The lightweight thermoplastic composite materials from QPC can help reduce vehicle weight significantly. These material include two main groups: structural composites with or without textile reinforcement, and low-weight reinforced thermoplastic composites (LWRT); see Figure 1a and 1b. Structural composites have a density in the 1.1-1.7 g/cm3 range, while the areal weight of LWRT ranges from 1,200 to 2,100 g/m2.



Most of the structural materials have a PP resin matrix, but other matrix systems are also available. The reinforcement fibres are mainly chopped or continuous glass fibres. Chopped fibre length ranges from at least 25 mm up to 100 mm, which is one of the main differences with other fibre-reinforced materials and processes. An additional fabric reinforcement can be used to achieve tailor-made material properties and significantly higher mechanical properties.


A wide range of applications

QPC’s latest innovative material developments for structural applications are mineral-filled grades for non-textile reinforced materials with improved mechanical properties (about 25% better). By using a multilayer design for fabric-reinforced materials, it is possible to eliminate additional steel reinforcements, as is already the case for front-end applications. Furthermore, heat-resistant materials using PP/PA blends, PA or PBT as resin are opening up new application fields. For extreme loads, a steel-cord-reinforced grade was developed in cooperation with Bekaert and Voestalpine Polynorm Plastics. These grades allow high-speed performance up to 80 km/h, with an excellent integrity and energy absorption level.



LWRT, the second material group, are lightweight materials used for interiors and underbodies. To save further weight in underbody applications, the automotive industry tends to replace hard materials made by injection moulding, LFT or GMT technology with these low-density materials (Fig. 2). The SymaLITE grades also exhibit excellent acoustic performance.


Both material groups have been used in different mass-produced car models for many years. If all of these applications were combined in one car, the weight-saving potential would be over 50 kg, just for the structural materials. These applications include bumper carriers, pedestrian beams, engine cradles, front-end carriers, instrument panel carriers, seating, hatchback structures, underbodies and more. The maximum weight saving is achieved by replacing metals with composites (Fig. 3).
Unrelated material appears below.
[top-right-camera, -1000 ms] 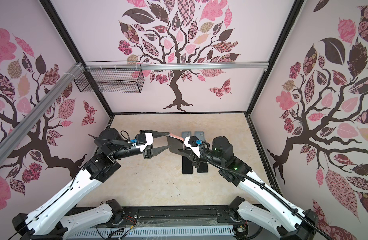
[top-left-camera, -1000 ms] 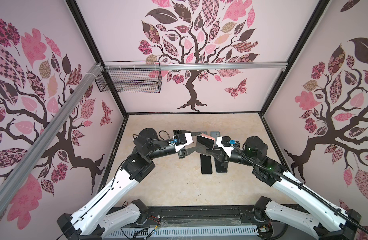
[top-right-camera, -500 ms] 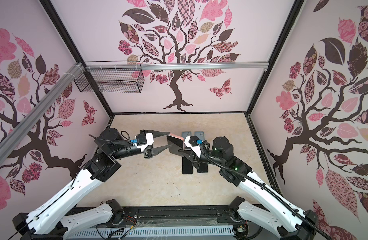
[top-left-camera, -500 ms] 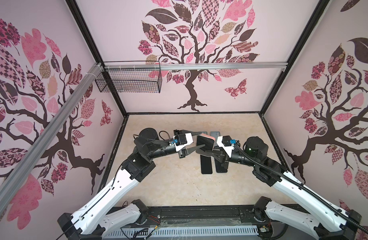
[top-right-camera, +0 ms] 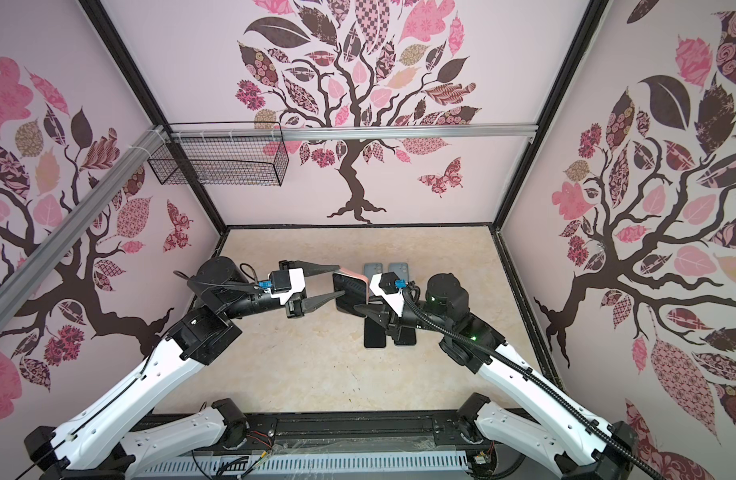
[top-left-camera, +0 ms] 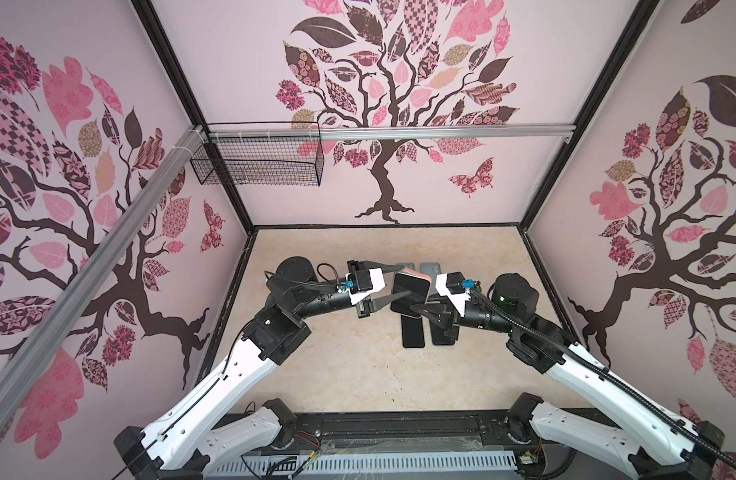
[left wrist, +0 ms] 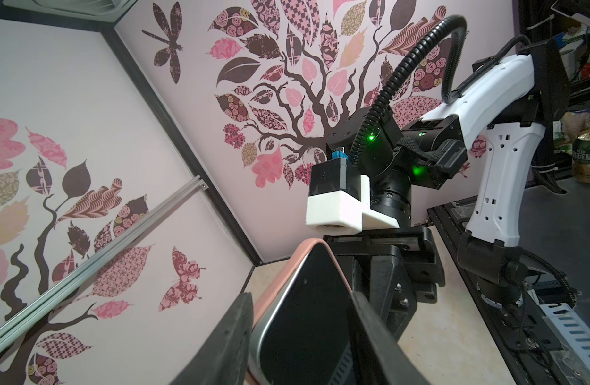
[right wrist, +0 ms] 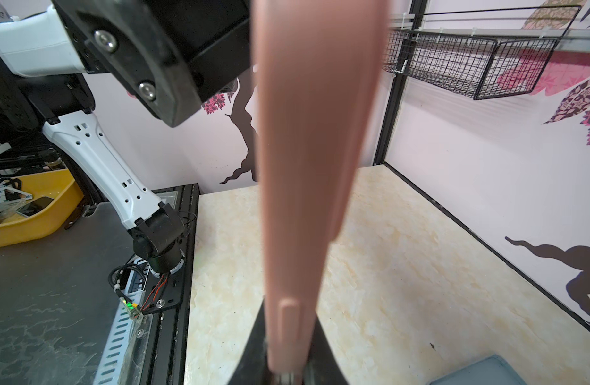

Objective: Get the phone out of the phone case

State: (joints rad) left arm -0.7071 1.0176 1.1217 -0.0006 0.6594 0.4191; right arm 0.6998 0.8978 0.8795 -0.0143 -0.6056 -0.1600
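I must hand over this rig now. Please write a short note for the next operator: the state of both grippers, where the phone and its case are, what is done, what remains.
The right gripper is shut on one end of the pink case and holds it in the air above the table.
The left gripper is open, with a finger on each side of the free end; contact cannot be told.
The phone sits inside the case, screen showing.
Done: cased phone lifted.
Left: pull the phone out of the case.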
As far as interiors are concerned, the weight-saving potential of LWRT is not as high as with structural grades. However, roughly 8 kg can be saved by using these materials in applications like instrument panel toppers, tunnel covers, door panel inserts, headliners, parcel shelves, load floors, seat back covers, trunk liners and more (Fig. 4).



Combining LWRT with structural grades would enable a weightsaving potential of more than 60 kg. It is important to understand that all materials and the corresponding applications are specified at different OEMs and fulfil all requirements. For this reason, radical innovations are not necessary, because lightweight designs can be achieved with existing systems and without excessively long pre-development phases and development times.